_Task to carry out_
In the data below, which lines hold "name"? Copy every one.

=== Section Start ===

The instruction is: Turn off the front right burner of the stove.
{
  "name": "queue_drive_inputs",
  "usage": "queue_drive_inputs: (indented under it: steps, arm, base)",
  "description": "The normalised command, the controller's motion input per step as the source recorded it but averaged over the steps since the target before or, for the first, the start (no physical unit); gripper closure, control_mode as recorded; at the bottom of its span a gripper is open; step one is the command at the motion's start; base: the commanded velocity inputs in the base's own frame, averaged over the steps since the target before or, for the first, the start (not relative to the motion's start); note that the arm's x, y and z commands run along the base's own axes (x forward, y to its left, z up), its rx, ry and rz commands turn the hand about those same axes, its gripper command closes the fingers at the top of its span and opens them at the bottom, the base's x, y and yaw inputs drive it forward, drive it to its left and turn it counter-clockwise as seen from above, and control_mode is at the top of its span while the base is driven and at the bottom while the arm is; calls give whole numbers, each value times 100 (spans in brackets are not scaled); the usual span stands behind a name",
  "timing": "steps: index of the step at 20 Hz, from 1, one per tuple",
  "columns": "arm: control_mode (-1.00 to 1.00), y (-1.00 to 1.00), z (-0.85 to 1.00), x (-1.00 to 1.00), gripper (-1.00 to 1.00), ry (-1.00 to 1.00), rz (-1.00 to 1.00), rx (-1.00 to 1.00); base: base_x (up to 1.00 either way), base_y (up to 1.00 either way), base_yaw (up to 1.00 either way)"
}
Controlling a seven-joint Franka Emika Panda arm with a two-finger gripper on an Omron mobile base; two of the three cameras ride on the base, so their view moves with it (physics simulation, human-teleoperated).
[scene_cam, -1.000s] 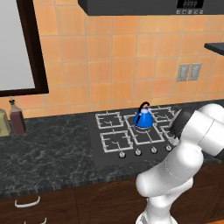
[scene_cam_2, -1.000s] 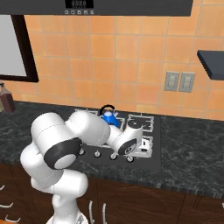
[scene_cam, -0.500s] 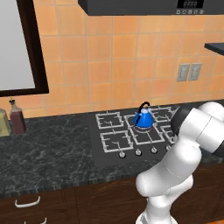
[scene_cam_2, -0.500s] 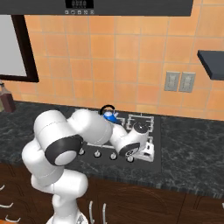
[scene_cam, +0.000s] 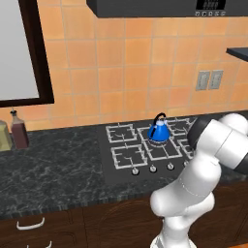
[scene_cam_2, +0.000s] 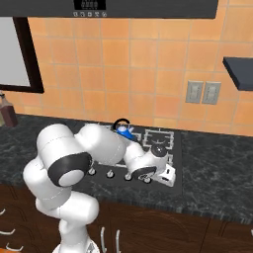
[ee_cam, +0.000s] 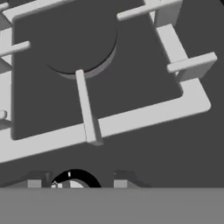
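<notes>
Shifted lower and further right since a second ago, gripper [scene_cam_2: 168, 174] now over stove's [scene_cam: 116, 169] front right corner, tips [ee_cam: 40, 180] straddling a knob [ee_cam: 74, 180] at hand view's bottom edge, apart, gripping nothing visible. Front right burner [ee_cam: 81, 46] just beyond knob, grate bars crossing a dark round cap. Blue kettle [scene_cam: 158, 130] on middle rear grate; bottles [scene_cam: 19, 130] far left on worktop [scene_cam: 53, 164].

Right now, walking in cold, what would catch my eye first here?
Probably the big white robot arm bent low over the flat black cooktop, its hand down by the row of small silver knobs. Next, the bright blue kettle sitting on a pale-grey wire grate against orange wall tiles.
</notes>
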Motion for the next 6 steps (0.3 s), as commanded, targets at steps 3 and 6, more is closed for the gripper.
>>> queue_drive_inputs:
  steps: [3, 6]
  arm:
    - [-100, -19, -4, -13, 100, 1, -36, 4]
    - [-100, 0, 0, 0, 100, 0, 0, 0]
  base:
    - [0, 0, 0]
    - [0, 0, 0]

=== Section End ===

_Exercise response_
  "name": "queue_drive_inputs",
  "description": "The normalised command, the controller's motion input per step as the source recorded it but averaged over the steps since the target before or, for the first, the start (no physical unit); gripper closure, control_mode as recorded; at the bottom of its span a gripper is open; step one is the command at the motion's start; base: the commanded velocity inputs in the base's own frame, averaged over the steps since the target before or, for the first, the start (not relative to the motion's start); note that the arm's x, y and z commands run along the base's own axes (x forward, y to its left, z up), its rx, ry and rz commands turn the hand about those same axes, its gripper command closes the fingers at the top of its span and opens them at the bottom, the base's x, y and yaw inputs drive it forward, drive it to its left and turn it counter-clockwise as seen from above, and control_mode is at the top of its span while the base is driven and at the bottom while the arm is; calls give whole numbers, each value times 100 (spans in brackets are not scaled); the usual span stands behind a name",

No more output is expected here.